ASSIGNED TASK :: Go through the data and count the lines holding the string "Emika". Write only the number.

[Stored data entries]

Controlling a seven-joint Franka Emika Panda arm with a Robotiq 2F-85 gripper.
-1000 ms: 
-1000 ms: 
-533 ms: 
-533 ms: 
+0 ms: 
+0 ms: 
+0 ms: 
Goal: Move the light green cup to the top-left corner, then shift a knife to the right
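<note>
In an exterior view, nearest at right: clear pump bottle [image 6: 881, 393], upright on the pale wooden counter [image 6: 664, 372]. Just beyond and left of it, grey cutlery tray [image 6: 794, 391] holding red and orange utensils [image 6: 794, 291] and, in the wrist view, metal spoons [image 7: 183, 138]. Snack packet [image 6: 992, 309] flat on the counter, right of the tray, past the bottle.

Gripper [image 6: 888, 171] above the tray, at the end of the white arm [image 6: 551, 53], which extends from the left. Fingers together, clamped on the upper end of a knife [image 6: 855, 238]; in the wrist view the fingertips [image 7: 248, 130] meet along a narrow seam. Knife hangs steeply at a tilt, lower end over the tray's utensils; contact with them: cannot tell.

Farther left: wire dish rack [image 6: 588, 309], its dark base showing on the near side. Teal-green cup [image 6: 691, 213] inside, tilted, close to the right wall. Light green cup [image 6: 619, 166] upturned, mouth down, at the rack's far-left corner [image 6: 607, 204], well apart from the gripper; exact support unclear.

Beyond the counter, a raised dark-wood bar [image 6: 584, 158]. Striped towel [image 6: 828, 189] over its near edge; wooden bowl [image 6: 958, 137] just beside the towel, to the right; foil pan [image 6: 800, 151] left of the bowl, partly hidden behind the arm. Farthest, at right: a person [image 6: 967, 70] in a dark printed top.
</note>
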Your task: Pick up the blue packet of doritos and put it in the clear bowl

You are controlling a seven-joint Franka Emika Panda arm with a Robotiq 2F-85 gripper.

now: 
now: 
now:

ANSWER FOR THE TASK :: 2